Dalam percakapan di meja makan itu ternyata cukup lama. Waktu begitu cepat sehingga kembali kami dikagetkan suara kambing yang mengembik dan ayam-ayam yang mulai berkotek itu. Mereka juga ikut bergembira pula menyambut kehidupan baru, itulah makna paskah. Adalah kehidupan baru yang menghalaukan maut.
“Embek, embek,” terdengar suara kambing itu
“Embek- embek,” Paijo menirukan sambil menyelesaikan makan bersama Simbok.
Kegembiraan Paijo sedikit berkurang karena Paskah yang identik menyembelih kam-bing tidak jadi, karena kambingnya baru melahirkan.

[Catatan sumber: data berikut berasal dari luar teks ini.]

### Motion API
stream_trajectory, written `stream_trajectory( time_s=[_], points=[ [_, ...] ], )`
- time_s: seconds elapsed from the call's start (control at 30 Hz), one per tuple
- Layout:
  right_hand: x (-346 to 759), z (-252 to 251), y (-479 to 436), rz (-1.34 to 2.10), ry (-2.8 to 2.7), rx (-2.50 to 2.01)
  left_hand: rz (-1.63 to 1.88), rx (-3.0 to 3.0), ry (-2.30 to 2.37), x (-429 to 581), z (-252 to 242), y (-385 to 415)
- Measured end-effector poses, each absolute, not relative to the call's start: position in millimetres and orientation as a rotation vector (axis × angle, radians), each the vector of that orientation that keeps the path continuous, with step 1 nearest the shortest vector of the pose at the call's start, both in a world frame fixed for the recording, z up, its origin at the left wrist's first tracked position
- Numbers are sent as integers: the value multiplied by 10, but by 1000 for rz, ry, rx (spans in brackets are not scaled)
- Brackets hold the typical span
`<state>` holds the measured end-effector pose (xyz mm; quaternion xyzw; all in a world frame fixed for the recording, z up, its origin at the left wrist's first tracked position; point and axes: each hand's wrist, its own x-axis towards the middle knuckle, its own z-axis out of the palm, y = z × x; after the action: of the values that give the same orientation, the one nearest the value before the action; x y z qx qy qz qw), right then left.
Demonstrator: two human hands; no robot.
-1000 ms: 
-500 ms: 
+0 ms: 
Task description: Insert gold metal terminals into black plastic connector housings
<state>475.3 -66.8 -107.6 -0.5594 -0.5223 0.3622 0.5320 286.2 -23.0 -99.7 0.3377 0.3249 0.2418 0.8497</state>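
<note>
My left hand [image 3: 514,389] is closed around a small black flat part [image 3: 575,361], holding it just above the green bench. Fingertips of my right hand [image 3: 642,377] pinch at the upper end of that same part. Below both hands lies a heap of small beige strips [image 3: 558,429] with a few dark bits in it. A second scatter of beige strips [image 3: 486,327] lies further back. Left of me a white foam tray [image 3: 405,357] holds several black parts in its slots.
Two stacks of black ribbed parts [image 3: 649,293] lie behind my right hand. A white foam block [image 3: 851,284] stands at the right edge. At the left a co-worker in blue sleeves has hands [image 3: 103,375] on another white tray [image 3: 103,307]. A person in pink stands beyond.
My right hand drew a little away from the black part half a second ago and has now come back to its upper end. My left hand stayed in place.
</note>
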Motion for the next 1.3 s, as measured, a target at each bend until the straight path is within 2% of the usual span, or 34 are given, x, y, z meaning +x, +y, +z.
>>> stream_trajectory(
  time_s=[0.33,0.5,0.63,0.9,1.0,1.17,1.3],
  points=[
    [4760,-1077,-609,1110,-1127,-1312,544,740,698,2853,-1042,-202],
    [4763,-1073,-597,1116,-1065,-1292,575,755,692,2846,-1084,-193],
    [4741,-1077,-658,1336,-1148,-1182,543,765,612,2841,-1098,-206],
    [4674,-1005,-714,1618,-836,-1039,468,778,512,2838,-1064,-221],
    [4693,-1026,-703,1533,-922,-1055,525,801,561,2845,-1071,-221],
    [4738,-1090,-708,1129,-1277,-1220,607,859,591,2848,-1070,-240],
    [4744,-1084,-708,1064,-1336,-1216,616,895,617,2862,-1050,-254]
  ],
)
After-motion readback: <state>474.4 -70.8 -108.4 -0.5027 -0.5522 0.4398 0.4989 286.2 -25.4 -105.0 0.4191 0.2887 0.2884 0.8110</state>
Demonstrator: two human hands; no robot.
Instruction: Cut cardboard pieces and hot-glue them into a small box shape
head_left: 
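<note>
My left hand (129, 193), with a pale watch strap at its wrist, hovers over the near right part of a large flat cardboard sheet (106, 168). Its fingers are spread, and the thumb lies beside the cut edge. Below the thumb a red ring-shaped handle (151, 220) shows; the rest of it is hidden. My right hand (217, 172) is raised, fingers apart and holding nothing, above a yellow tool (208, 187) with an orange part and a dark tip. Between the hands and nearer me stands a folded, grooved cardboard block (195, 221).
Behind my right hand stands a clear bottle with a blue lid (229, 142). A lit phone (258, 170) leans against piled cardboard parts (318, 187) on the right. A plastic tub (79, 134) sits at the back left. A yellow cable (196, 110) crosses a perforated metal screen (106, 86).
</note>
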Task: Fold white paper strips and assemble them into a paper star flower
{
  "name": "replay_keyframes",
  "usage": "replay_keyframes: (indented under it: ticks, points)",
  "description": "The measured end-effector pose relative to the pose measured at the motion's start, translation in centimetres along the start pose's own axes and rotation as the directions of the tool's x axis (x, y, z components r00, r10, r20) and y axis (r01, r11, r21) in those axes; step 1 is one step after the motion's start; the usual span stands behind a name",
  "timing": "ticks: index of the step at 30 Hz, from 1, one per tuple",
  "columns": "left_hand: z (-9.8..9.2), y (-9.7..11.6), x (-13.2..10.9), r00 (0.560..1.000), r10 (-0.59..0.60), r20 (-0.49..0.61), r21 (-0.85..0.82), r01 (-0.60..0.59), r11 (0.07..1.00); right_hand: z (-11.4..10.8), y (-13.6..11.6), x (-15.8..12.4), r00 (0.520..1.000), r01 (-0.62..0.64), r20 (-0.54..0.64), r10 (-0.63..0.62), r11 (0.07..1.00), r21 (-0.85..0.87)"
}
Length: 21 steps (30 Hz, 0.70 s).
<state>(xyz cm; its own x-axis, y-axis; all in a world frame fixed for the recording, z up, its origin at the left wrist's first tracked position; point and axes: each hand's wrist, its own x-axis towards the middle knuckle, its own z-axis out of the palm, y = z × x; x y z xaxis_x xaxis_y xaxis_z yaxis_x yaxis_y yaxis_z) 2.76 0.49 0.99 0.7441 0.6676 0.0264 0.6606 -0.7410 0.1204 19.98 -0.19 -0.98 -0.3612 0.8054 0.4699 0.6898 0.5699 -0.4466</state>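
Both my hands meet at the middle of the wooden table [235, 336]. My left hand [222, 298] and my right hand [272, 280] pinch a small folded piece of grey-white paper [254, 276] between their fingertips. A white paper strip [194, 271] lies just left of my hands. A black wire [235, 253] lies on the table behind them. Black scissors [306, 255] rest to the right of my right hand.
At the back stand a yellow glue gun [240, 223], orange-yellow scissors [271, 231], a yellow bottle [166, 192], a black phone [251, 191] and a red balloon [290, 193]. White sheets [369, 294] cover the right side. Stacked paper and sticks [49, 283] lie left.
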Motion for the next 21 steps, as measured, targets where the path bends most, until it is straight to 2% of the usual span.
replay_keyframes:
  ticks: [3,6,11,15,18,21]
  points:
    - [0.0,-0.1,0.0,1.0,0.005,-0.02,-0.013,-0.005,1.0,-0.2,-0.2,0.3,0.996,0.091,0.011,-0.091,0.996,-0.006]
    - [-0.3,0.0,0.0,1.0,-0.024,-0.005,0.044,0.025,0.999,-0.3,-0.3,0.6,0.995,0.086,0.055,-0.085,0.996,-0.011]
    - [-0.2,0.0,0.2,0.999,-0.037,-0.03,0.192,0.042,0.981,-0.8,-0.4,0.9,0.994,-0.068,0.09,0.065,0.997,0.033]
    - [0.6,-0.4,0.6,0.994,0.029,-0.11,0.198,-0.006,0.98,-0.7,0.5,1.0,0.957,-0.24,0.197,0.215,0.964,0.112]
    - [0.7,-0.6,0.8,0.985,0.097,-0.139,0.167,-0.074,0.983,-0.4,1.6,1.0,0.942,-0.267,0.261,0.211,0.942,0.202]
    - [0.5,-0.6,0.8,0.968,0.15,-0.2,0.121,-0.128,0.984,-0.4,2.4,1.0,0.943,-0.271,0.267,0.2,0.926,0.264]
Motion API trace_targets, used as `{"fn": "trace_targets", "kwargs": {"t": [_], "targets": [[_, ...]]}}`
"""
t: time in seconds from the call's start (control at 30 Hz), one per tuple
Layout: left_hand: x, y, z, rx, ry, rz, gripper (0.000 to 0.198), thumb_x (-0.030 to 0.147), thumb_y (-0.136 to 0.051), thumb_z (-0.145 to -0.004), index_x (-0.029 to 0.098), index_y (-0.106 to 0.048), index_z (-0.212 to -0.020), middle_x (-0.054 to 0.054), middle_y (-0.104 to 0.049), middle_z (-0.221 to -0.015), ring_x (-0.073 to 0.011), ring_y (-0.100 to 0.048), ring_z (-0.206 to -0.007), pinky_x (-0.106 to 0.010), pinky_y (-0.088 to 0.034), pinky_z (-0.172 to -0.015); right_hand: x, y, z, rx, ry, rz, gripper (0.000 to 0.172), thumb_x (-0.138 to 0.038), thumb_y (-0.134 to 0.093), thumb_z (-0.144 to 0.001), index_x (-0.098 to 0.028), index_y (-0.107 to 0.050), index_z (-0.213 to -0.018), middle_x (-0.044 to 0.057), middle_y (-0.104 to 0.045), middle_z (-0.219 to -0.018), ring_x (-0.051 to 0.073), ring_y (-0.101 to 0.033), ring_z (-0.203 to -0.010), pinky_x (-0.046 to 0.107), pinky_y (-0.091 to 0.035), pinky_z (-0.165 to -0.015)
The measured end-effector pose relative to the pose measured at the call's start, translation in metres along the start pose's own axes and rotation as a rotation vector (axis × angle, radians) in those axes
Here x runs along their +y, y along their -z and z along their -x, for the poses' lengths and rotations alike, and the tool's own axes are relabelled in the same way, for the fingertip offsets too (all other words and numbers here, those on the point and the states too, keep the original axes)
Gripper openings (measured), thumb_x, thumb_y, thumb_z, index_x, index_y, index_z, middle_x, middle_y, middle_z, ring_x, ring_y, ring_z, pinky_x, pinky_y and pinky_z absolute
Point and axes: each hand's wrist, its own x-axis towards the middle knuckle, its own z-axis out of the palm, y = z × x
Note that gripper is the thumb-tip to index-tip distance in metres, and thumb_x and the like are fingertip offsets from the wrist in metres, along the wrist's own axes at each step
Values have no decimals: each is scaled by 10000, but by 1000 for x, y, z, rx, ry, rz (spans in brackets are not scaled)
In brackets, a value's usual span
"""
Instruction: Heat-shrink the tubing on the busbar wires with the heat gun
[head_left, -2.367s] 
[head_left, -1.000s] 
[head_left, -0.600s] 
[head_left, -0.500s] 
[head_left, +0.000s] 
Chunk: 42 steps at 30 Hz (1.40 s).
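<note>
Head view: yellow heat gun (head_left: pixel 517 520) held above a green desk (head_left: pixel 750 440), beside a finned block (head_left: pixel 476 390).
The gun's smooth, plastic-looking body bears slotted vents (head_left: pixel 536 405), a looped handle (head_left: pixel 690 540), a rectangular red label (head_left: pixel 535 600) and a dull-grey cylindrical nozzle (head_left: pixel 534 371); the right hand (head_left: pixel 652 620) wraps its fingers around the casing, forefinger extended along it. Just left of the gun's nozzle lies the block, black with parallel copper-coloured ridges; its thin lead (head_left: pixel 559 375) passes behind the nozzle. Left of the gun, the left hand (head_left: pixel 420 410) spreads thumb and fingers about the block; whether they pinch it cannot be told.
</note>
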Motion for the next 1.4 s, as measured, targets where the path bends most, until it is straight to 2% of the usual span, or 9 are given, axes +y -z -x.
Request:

Mau makan telor juga tidak jadi karena telornya menetes.
“Jo, Paijo, memang kamu tetap deso, dah makan sambel sama tempe saja,” seru paijo seraya meninggalkan Simbok sambil tersenyum.
“Heeeeee, Jo, Selamat ya. Jangan lupa gentingnya dibenerin, biar gak bocor,” ledek Simbok sambil tersennyum seraya membereskan bekas makan siang.